Redacción: Miguel Macea Di Martino
La economía de la región Caribe colombiana muestra señales de crecimiento, pero con una realidad preocupante: se está expandiendo sin bases sólidas y con profundas debilidades estructurales que ponen en duda su sostenibilidad a largo plazo.
Aunque el Caribe aporta cerca del 15% del Producto Interno Bruto del país, su dinámica económica actual está marcada por un crecimiento moderado, impulsado principalmente por el consumo de los hogares, el comercio y los servicios, dejando en evidencia una economía que gasta más de lo que produce.
El repunte en sectores como el turismo, el transporte y el entretenimiento ha permitido mantener cifras positivas en algunos territorios como el Atlántico.
Sin embargo, este crecimiento no es uniforme: departamentos como Bolívar y Córdoba enfrentan retrocesos en la industria, mientras la construcción y las exportaciones siguen mostrando debilidad.
Uno de los mayores desafíos sigue siendo la alta informalidad laboral, que ronda el 60%, limitando la productividad y frenando el desarrollo económico real de la región.
A esto se suma la baja inversión en sectores clave como la industria y la tecnología, lo que mantiene al Caribe rezagado frente a otras zonas del país.
En términos generales, la región avanza, pero lo hace sobre una estructura frágil: una economía dependiente del comercio y el consumo, con escasa capacidad productiva.

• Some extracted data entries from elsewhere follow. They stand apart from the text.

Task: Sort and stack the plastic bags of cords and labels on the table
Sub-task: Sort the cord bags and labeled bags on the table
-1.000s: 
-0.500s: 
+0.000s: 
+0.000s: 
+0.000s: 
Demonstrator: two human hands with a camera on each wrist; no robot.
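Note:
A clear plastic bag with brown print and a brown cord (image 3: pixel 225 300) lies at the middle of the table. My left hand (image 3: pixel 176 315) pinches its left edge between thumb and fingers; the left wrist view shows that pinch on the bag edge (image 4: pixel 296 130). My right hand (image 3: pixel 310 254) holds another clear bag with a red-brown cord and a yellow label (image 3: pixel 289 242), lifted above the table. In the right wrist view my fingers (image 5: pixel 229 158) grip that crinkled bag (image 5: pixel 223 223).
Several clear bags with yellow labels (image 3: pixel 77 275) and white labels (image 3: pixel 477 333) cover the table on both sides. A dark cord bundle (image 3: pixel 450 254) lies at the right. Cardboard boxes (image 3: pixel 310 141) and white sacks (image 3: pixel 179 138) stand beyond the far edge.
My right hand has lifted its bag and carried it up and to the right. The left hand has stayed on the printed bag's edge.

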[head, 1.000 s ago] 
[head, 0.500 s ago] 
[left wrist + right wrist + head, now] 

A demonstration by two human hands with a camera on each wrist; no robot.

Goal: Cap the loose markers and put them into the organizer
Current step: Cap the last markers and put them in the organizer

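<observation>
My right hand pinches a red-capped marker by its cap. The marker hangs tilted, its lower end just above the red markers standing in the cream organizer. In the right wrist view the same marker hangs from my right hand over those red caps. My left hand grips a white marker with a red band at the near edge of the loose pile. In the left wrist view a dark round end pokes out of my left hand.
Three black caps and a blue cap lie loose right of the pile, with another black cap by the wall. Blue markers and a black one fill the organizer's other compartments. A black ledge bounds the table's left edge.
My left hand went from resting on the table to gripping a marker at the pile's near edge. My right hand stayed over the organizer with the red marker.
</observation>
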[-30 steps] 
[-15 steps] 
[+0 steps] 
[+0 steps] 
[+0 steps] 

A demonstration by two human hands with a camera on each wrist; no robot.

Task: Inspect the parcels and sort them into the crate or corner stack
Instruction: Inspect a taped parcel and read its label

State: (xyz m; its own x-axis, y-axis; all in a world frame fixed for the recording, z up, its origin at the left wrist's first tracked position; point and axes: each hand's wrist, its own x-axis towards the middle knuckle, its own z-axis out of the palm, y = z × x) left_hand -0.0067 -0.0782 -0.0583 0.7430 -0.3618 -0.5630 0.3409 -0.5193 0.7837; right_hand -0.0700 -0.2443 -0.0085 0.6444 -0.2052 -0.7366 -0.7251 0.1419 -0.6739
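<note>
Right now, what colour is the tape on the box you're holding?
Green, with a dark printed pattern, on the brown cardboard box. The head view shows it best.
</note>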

Frente a este panorama, expertos coinciden en que el Caribe necesita una transformación profunda basada en la industrialización, el fortalecimiento de la agroindustria, la formalización del empleo y una apuesta decidida por la educación y la innovación.
Respecto al impacto del gobierno del presidente Gustavo Petro, los resultados han sido mixtos.
Si bien se ha registrado una reducción en la inflación y un leve aumento del empleo, el crecimiento económico sigue siendo moderado y no ha logrado corregir los problemas estructurales de la región.
En conclusión, el Caribe colombiano no está en crisis, pero tampoco está despegando. Su economía crece, sí, pero lo hace sin bases firmes, dejando abierta la pregunta sobre cuánto tiempo podrá sostener este modelo antes de mostrar señales de agotamiento.